Artifact Evaluation for UGache [SOSP'23]

This repository contains scripts and instructions for reproducing the experiments in our SOSP'23 paper "UGACHE: A Unified GPU Cache for Embedding-based Deep Learning Systems".

NOTE: For artifact evaluation committee, please directly jump to Reproducing the Results section and reproduce the results on the provided server. For other readers, please follow the instructions below to setup the environment and reproduce the results on your own server.

Project Structure

> tree .
├── coll_cache_lib              # source code of UGache (coll_cache is the internal name for ugache)
├── datagen                     # scripts to prepare datasets for GNN and DLR
│   ├── dlr
│   └── gnn
├── docker                      # docker file and scripts to pull and build ugache, dependency and other baselines
│   ├── Dockerfile.dlr
│   ├── Dockerfile.gnn
│   ├── setup_docker.dlr.sh
│   ├── setup_docker.gnn.sh
│   ├── setup_docker.sh
├── eval                        # evaluation scripts (per-figure)
│   ├── dlr
│   └── gnn
└── python                      # source code of UGache

Hardware Requirements

UGache aims to accelerate embedding access in multi-GPU platforms with NVLink support. In this artifact, UGache only natively supports, and is evaluated on these 3 platforms:

Server A with hard-wired NVLink
- CPU: 2 x Intel Xeon Gold 6138 CPUs (20 cores each)
- GPU: 4 x NVIDIA V100 (16GB) GPUs with symmetric fully-connected NVLink topology
Server B with hard-wired NVLink
- CPU: 2 x Intel Xeon Platinum 8163 CPUs (24 cores each)
- GPU: 8 x NVIDIA V100 (32GB) GPUs with asymmetric NVLink topology, identical to DGX-1
Server C with NVSwitch
- CPU: 2 x Intel Xeon Gold 6348 CPU (28 cores each)
- GPU: 8 x NVIDIA A100 (80GB) GPUs, connected via NVSwitch

These platforms are currently hard-coded in UGache. For other undocumented multi-GPU platforms with NVLink interconnects, we provides preliminary support in this document.
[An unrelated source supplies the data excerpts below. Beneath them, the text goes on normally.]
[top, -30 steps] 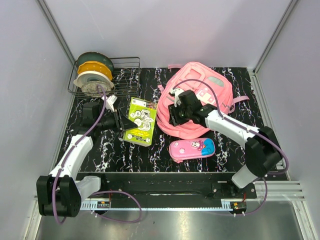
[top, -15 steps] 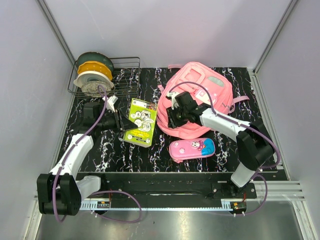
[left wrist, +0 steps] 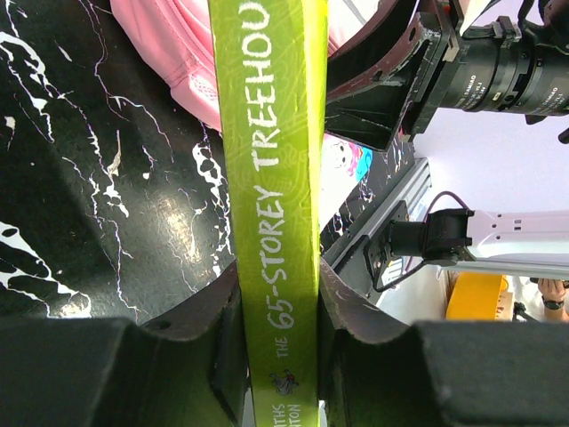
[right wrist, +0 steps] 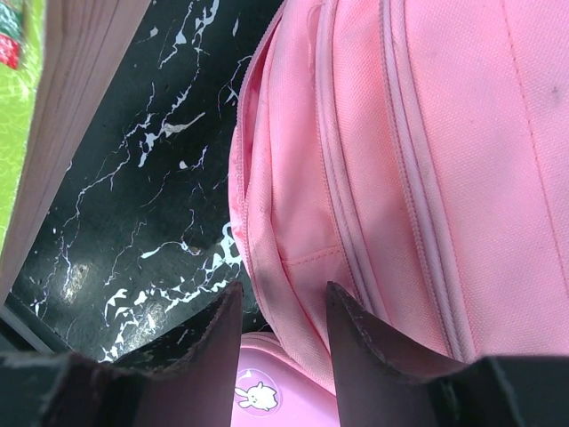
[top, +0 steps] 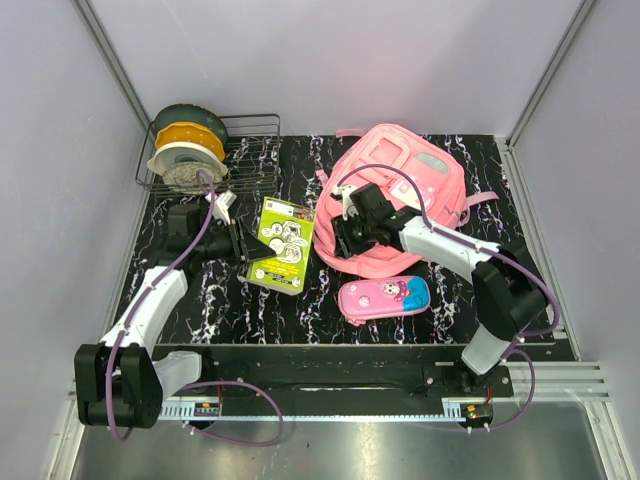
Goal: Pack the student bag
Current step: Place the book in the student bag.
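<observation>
Left hand (left wrist: 277, 298): pinching the green book (left wrist: 271, 160) by its spine.
Right hand (right wrist: 283, 295): spread at the student bag (right wrist: 427, 160) edge, apparently holding nothing.
Risk 1: no bag opening visible; the book could jam against fabric and slip.

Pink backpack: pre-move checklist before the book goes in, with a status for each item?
1. Green paperback book secure: ok, the left gripper has its jaws clamped across the spine.
2. Large pink fabric backpack open to take the book: not ok, no opening shows, and the zip line in the right wrist view looks closed.
3. Right gripper in position: ok, at the backpack's near-left edge with its jaws apart.
4. Fabric or zip pull caught between the right jaws: cannot tell.
5. Pink-and-blue cartoon pencil case clear of the right gripper: cannot tell, it lies close against the backpack's near edge.
</observation>
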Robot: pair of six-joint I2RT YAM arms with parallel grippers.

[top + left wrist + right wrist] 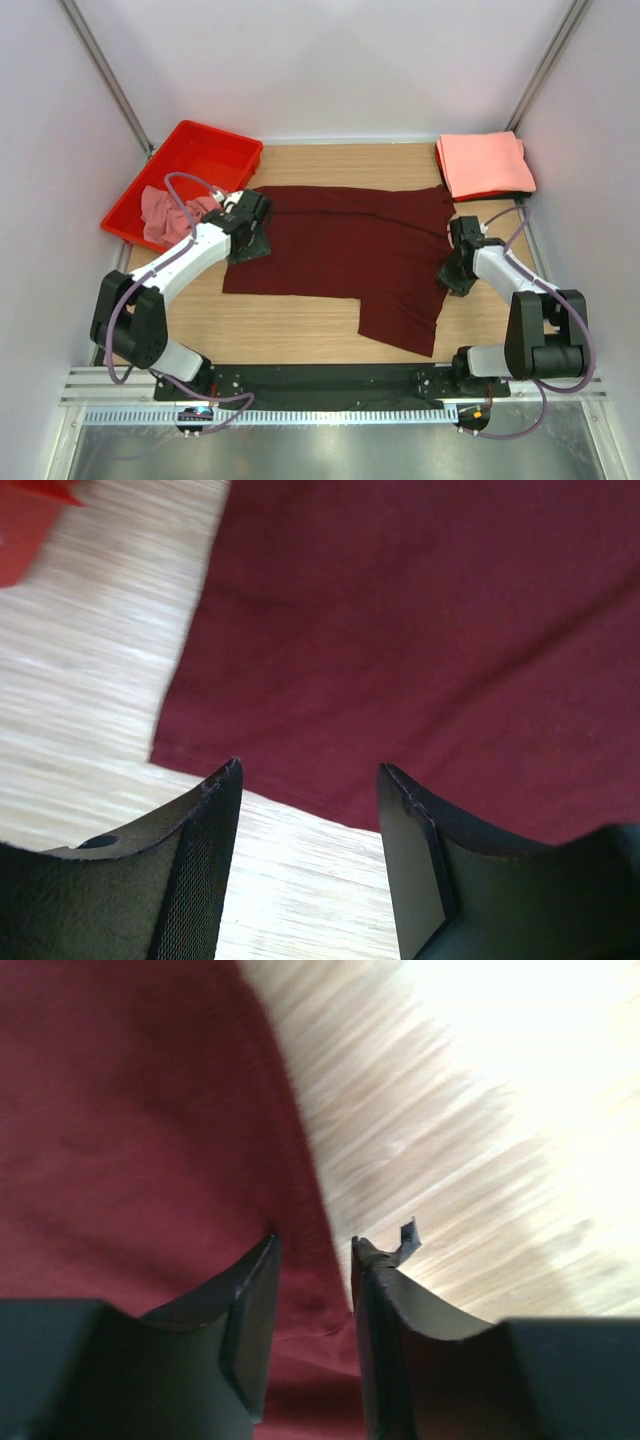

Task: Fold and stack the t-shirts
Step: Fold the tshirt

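Your left claw (310, 768) hangs wide open and empty just above the edge of the shirt (340, 240), your right claw (314, 1242) half-open astride its hem, gripping nothing; close too high and either may miss the cloth or snag only one layer.

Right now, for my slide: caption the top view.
Left gripper and right gripper flank the spread maroon t-shirt; folded salmon t-shirts far right.
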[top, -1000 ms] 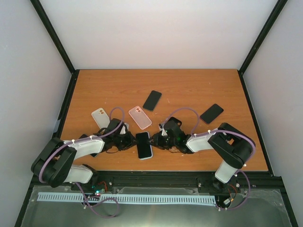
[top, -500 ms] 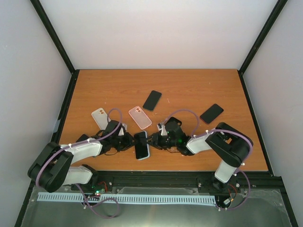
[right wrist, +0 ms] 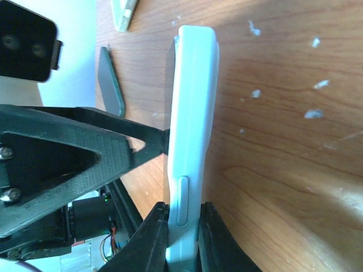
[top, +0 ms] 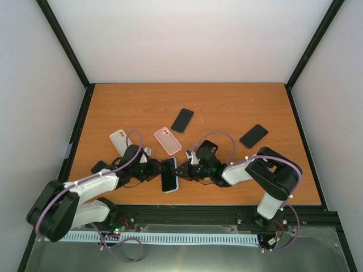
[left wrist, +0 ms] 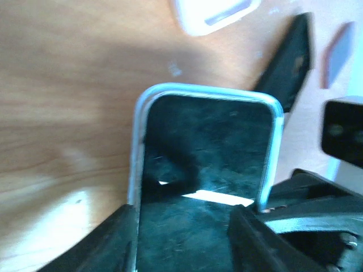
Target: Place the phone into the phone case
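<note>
A black phone (top: 169, 175) lies inside a light blue phone case (top: 176, 182) near the table's front middle. My left gripper (top: 155, 170) reaches it from the left. In the left wrist view the gripper (left wrist: 187, 238) is shut across the phone's (left wrist: 207, 153) width, with fingers (left wrist: 119, 238) against the case rim (left wrist: 136, 153). My right gripper (top: 182, 170) comes from the right. In the right wrist view the gripper (right wrist: 182, 238) pinches the case's (right wrist: 193, 102) side edge, which stands on edge over the wood.
A white case (top: 120, 139) and a pink case (top: 168, 140) lie just behind the grippers. A black phone (top: 182, 120) lies behind them and another (top: 253, 136) at the right. A small dark object (top: 101, 167) sits by the left arm.
Both grippers and the cased phone have shifted slightly left. The left arm has stretched lower and leftward, uncovering the small dark object beside it.
</note>
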Controlling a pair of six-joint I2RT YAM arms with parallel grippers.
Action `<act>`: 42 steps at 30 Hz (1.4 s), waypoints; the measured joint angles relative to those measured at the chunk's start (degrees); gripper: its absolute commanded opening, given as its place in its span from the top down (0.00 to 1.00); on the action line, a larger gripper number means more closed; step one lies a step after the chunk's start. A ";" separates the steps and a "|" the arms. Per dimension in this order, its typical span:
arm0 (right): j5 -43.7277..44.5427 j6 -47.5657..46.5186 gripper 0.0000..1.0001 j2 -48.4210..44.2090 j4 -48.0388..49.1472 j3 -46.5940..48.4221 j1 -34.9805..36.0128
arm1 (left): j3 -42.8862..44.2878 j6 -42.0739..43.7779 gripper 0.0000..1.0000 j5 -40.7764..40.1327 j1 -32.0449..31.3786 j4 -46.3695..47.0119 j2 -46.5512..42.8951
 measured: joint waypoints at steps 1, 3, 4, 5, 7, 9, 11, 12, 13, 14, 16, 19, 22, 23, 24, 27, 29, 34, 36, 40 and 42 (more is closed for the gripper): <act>0.07 -0.55 0.97 -0.61 -0.26 -0.04 -0.02 | 0.00 -0.07 0.42 0.00 -0.02 -0.48 -1.88; 0.22 -1.42 0.97 -2.49 -0.81 -0.35 -0.11 | 0.07 0.07 0.30 0.11 0.09 -1.11 -6.78; 0.24 -2.03 0.97 -4.02 -1.36 -0.61 -0.26 | 0.22 0.37 0.26 0.22 0.28 -1.25 -9.33; 0.20 -2.67 0.97 -5.90 -2.14 -0.94 -0.42 | 0.42 0.24 0.22 0.26 0.66 -1.51 -12.09; 0.02 -4.00 0.97 -10.21 -3.74 -1.62 -0.70 | 0.94 0.79 0.17 0.48 1.16 -2.54 -17.31; -0.20 -5.51 0.97 -15.76 -5.49 -2.34 -0.85 | 1.68 1.53 0.15 1.03 1.88 -3.50 -21.49; -0.81 -6.86 0.97 -21.07 -6.88 -2.60 -1.05 | 2.69 2.08 0.14 2.23 2.84 -4.00 -25.64; -1.46 -7.69 0.97 -24.02 -7.32 -2.60 -1.07 | 3.15 2.25 0.14 2.97 3.26 -4.00 -27.10; -2.16 -8.28 0.97 -26.56 -7.41 -2.60 -1.11 | 3.50 2.29 0.15 4.13 3.65 -3.65 -28.50; -3.10 -8.76 0.97 -28.96 -7.45 -2.60 -1.11 | 3.61 2.25 0.16 5.88 4.02 -2.62 -29.99; -5.22 -9.29 0.97 -33.27 -7.26 -2.60 -1.11 | 3.61 1.68 0.18 9.44 4.37 0.11 -31.78; -8.57 -9.03 0.97 -38.29 -5.62 -3.17 -1.11 | 3.63 0.46 0.22 14.97 4.55 5.99 -33.07; -11.26 -7.65 0.97 -41.33 -3.41 -3.56 -1.11 | 3.52 -1.57 0.31 19.58 4.55 12.31 -33.18; -12.02 -7.13 0.97 -41.62 -2.56 -3.56 -1.11 | 3.21 -2.69 0.34 20.85 4.55 15.06 -33.16; -12.74 -6.51 0.97 -41.68 -1.53 -3.56 -1.11 | 2.43 -4.13 0.37 22.12 4.55 18.91 -33.16; -14.67 -4.81 0.97 -41.31 1.07 -3.74 -1.11 | -1.49 -9.77 0.47 24.79 4.55 30.38 -32.87; -15.47 -3.69 0.97 -40.74 2.47 -4.37 -1.09 | -3.72 -13.09 0.58 25.77 4.55 36.15 -32.39; -16.33 -2.14 0.97 -38.71 4.98 -6.08 -1.09 | -5.05 -17.05 0.78 26.69 4.55 41.51 -31.58; -16.72 -1.97 0.97 -38.23 5.95 -6.16 -1.09 | -5.05 -17.46 0.84 26.58 4.55 41.03 -31.58; -16.50 -1.81 0.96 -37.94 6.27 -6.64 -1.11 | -4.92 -16.50 0.93 25.51 4.55 37.24 -31.85; -16.06 -1.73 0.95 -37.75 6.25 -7.15 -1.14 | -4.59 -15.58 1.00 25.18 4.55 34.69 -31.95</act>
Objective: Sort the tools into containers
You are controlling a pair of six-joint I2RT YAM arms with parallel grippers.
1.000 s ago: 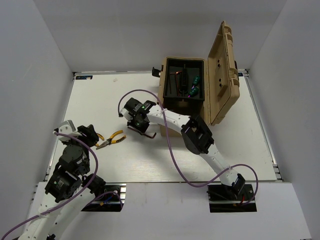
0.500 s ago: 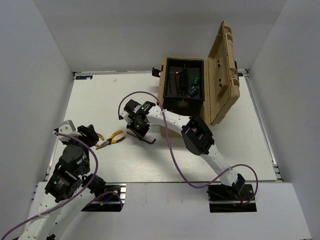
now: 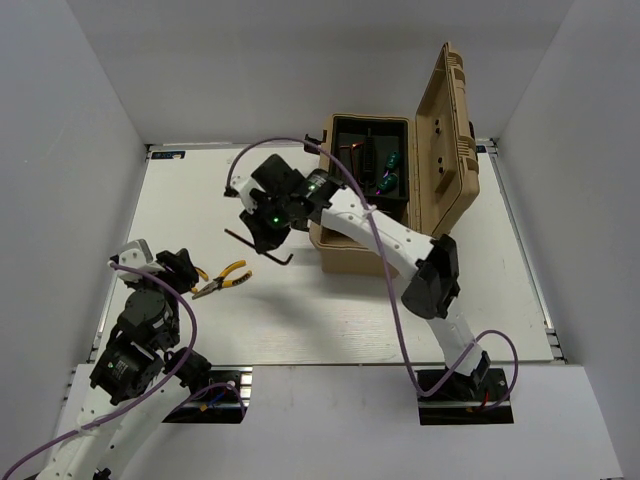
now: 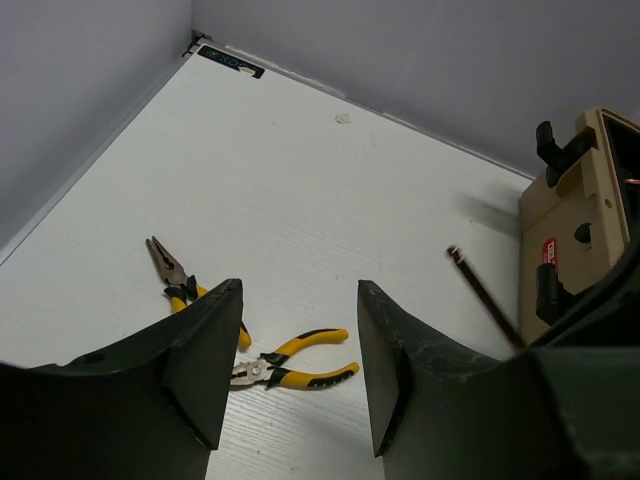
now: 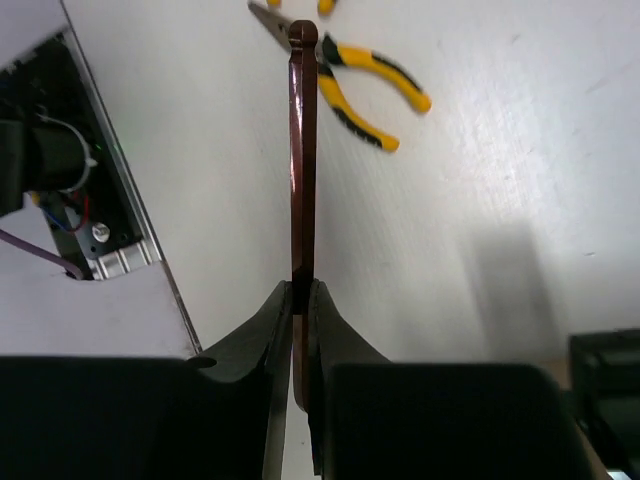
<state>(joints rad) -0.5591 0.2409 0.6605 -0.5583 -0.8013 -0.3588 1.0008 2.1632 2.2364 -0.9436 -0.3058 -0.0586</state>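
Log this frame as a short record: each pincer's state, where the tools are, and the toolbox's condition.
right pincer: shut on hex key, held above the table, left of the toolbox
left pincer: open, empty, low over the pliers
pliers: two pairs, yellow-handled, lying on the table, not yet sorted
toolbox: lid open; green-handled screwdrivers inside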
Setting up the Software Environment

We use NVIDIA's Merlin container as the base environment for UGache. Most software dependencies have been prepared inside the image(e.g. PyTorch, TensorFlow, CUDA, cuDNN). Please first ensure that your docker service supports CUDA. Here is a reference to solve Docker building images with CUDA support. Due to conflicts in dependencies, GNN and DLR evaluations are conducted in different containers(merlin-pytorch and merlin-tensorflow).

The docker images can be built using the following command:

cd <ugache-dir>/docker
docker build --pull -t ugache-gnn -f Dockerfile.gnn --build-arg RELEASE=false .
docker build --pull -t ugache-dlr -f Dockerfile.dlr --build-arg RELEASE=false .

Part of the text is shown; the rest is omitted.